Adaptive Reuse Driving San Francisco's Tech Boom

Tech firms have taken over more than three million square feet of existing office and industrial space in San Francisco—nearly the equivalent of New York City's new 1 World Trade Center building.

1 minute read

June 7, 2014, 1:00 PM PDT

By James Brasuell @CasualBrasuell


"It has gone widely unremarked, maybe because it’s so obvious to people here, that tech firms in San Francisco have not (yet) been moving into new buildings; they’ve been taking over old ones," writes Michael Kimmelman of the tendency of tech companies in San Francisco to practice adaptive reuse.

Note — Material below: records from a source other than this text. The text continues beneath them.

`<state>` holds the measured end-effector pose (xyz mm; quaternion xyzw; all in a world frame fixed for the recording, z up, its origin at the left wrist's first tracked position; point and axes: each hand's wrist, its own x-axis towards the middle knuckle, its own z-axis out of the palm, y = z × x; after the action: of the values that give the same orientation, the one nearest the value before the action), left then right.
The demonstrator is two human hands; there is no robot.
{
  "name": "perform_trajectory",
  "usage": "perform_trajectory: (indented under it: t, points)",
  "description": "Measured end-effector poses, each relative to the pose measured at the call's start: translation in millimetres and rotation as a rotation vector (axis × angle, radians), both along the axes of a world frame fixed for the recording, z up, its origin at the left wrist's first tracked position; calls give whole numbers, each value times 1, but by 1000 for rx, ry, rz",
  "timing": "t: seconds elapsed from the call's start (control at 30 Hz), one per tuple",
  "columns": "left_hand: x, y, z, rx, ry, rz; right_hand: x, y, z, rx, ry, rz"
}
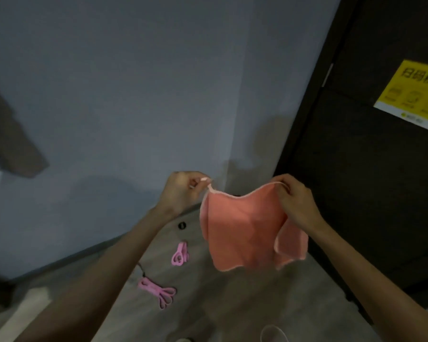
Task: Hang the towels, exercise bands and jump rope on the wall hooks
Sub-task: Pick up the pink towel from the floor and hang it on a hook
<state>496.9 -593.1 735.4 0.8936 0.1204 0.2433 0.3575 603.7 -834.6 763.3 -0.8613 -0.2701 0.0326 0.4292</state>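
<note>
Yellow sign (415,95) cut off at right edge, its print blurred

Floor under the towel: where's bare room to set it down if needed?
Bare floor lies below the pink towel, between the pink bands and the dark door. Left of that it is crowded: bands, a pink clip and a small black item.

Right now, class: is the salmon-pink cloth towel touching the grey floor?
Apart. The head view shows the towel hanging from both hands, its lower edge clear above the floor.
</note>
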Motion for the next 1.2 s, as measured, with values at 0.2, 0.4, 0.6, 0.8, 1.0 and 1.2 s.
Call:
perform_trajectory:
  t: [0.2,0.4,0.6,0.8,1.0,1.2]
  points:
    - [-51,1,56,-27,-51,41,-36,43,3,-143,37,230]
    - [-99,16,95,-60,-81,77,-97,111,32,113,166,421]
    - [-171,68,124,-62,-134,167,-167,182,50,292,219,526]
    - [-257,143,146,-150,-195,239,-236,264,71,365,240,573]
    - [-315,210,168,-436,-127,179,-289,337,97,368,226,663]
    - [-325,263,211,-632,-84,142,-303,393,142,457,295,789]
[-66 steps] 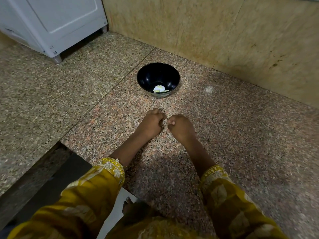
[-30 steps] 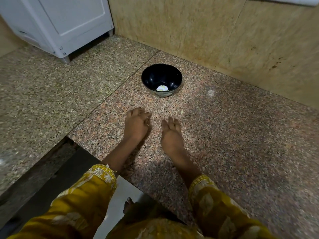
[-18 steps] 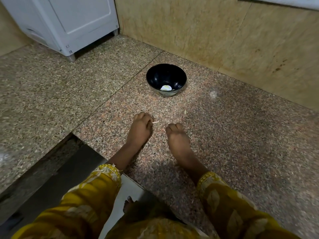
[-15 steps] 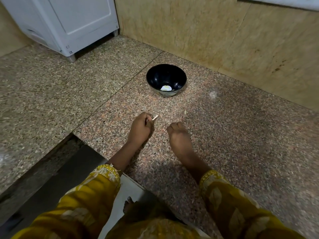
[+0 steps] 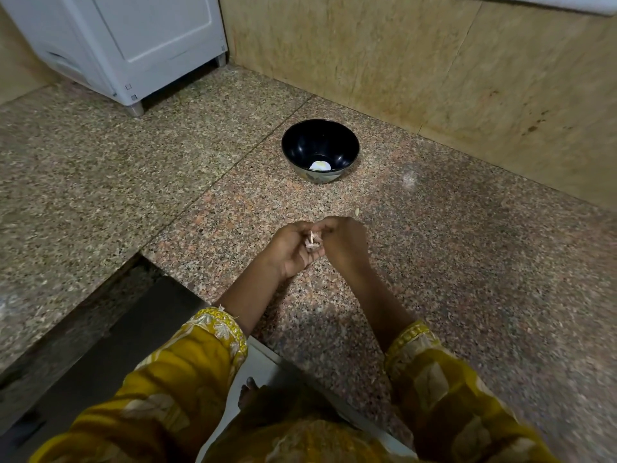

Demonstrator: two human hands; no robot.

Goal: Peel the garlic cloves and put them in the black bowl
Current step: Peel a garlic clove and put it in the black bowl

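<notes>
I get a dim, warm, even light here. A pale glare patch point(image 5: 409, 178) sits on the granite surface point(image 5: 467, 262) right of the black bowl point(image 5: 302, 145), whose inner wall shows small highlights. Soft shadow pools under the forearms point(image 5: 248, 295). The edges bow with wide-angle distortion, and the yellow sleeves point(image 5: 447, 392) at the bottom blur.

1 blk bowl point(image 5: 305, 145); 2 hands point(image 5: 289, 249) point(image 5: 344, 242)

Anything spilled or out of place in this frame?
Minor: a small pale scrap lies loose on the granite surface just beyond the right hand, outside the black bowl; possibly peel, too small to tell. Bowl upright; left hand cradles the garlic clove.
</notes>
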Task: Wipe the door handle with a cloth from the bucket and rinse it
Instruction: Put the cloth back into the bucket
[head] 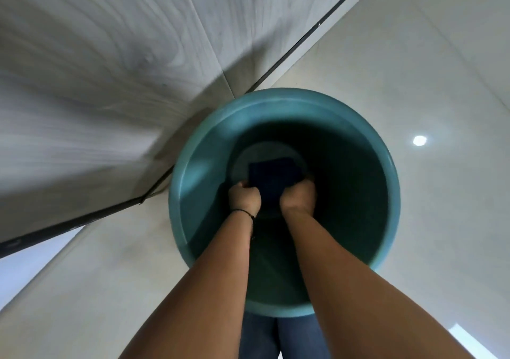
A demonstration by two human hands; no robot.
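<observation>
Both fists, left hand (245, 196) and right hand (298, 196), clamp the dark cloth (271, 176) deep inside the bucket (193, 171); lift carelessly and drips hit the floor (414, 68).

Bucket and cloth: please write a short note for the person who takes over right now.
Left hand: shut on the cloth.
Right hand: shut on the cloth too.
Both hands are deep inside the bucket, which stands on the floor tiles by a wood-grain panel.
The door handle is not in view, so I cannot tell if wiping is done.
Left: finish with the cloth in the bucket; check the handle.
</observation>
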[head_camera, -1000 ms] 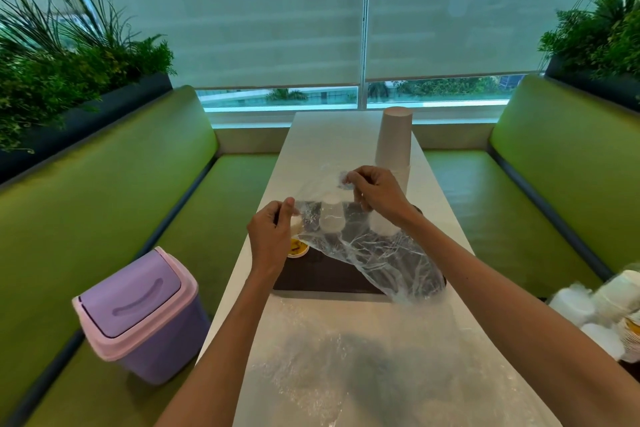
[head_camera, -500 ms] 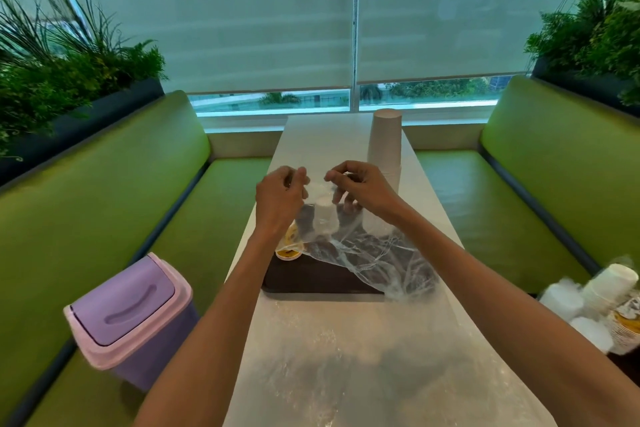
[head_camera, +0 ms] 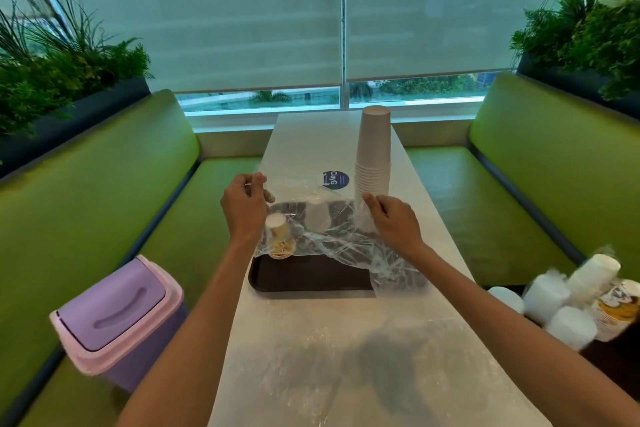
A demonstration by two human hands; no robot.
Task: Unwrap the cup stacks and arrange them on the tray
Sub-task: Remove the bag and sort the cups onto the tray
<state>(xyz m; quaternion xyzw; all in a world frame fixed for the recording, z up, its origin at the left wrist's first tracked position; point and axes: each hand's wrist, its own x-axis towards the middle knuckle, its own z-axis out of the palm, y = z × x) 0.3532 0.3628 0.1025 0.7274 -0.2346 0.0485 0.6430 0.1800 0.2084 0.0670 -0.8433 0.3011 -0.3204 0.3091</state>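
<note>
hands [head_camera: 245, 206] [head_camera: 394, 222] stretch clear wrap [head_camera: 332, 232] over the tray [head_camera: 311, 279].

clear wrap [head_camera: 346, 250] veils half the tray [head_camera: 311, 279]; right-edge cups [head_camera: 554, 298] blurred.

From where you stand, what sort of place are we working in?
Probably a cafe or canteen booth: green padded benches flank a long white table by a blinded window, with a brown serving tray and stacked paper cups.

text: "clayg" | on: round blue sticker [head_camera: 335, 180] | surface: clear plastic wrap [head_camera: 332, 239]
</note>
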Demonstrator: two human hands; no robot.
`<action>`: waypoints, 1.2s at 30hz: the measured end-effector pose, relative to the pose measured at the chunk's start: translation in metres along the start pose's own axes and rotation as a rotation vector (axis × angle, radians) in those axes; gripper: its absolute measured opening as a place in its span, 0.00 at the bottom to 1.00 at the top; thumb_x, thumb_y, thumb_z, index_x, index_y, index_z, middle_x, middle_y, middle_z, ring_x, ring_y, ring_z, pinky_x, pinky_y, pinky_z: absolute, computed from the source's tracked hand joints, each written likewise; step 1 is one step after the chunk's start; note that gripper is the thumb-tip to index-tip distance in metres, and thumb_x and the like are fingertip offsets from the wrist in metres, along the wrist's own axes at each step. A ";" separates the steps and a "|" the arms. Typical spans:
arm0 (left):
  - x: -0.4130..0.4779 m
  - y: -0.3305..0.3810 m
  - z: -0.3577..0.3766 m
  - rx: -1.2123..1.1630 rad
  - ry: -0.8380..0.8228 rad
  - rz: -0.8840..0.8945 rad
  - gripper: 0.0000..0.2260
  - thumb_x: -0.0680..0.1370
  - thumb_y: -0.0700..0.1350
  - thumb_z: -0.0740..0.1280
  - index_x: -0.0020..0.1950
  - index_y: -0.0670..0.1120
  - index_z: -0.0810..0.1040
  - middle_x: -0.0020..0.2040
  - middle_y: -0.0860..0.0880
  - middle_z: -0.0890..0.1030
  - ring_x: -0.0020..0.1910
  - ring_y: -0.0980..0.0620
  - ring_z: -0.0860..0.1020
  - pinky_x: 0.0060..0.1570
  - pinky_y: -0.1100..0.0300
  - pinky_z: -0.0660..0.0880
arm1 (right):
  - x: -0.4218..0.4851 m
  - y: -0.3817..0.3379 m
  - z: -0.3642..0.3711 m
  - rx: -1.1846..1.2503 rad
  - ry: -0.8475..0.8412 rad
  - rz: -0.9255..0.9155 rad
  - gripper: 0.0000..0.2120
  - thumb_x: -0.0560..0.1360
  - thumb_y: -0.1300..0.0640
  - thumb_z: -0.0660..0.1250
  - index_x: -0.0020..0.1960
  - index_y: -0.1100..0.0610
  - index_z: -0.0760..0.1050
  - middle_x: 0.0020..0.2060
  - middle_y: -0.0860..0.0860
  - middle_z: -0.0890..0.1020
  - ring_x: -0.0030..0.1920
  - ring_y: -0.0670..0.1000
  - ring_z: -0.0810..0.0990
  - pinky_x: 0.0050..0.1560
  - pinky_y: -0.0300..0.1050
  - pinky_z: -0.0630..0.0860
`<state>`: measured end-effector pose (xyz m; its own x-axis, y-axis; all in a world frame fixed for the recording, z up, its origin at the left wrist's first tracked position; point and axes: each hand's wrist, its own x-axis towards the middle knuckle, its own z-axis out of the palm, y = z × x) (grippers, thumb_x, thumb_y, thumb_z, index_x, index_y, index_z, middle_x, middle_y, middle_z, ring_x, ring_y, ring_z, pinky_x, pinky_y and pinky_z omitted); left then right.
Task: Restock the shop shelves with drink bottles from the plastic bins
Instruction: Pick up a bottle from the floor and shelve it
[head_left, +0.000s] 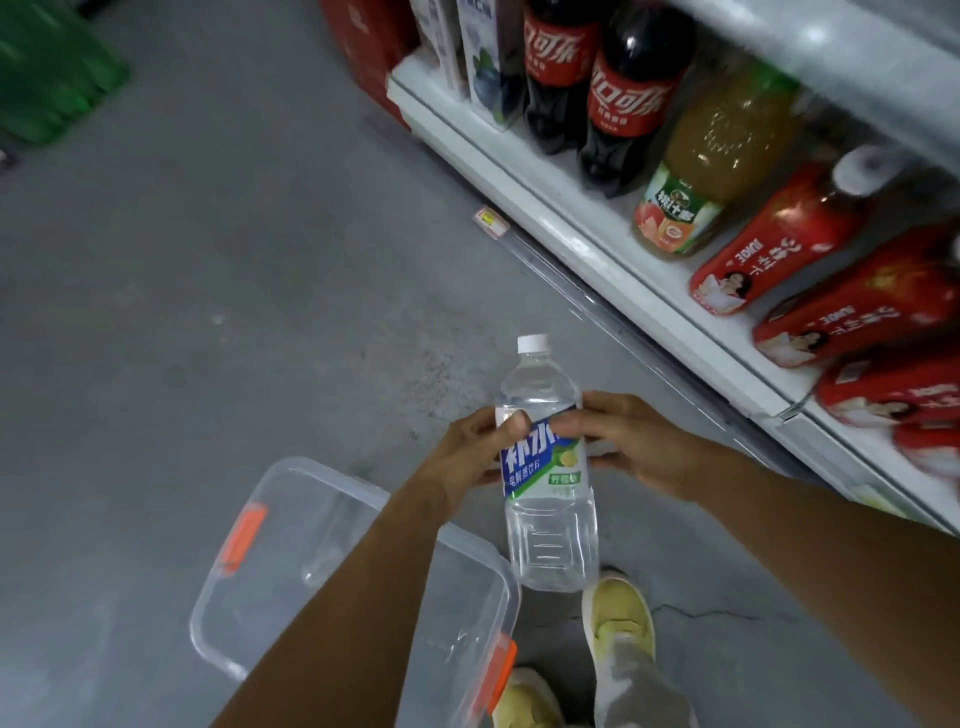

"So much media attention has focused on the multibillion-dollar suburban campuses by celebrity designers in Silicon Valley, among them Norman Foster’s doughnut-shaped headquarters for Apple, that adaptive reuse has pretty much slipped under the radar."

For instance, "Twitter has leased a onetime furniture mart on Market Street, and AirBnB has renovated a century-old industrial warehouse south of Market. Yelp occupies part of 140 New Montgomery downtown, the magnificent Art Deco former Pacific Telephone tower from the 1920s, lovingly revamped by Cathy Simon, an architect with Perkins & Will, and the developers Wilson Meany Sullivan."

Kimmelman goes on to detail some specific instances of NIMBY opposition that necessitates, in some cases, adaptive reuse as an architectural stopgap.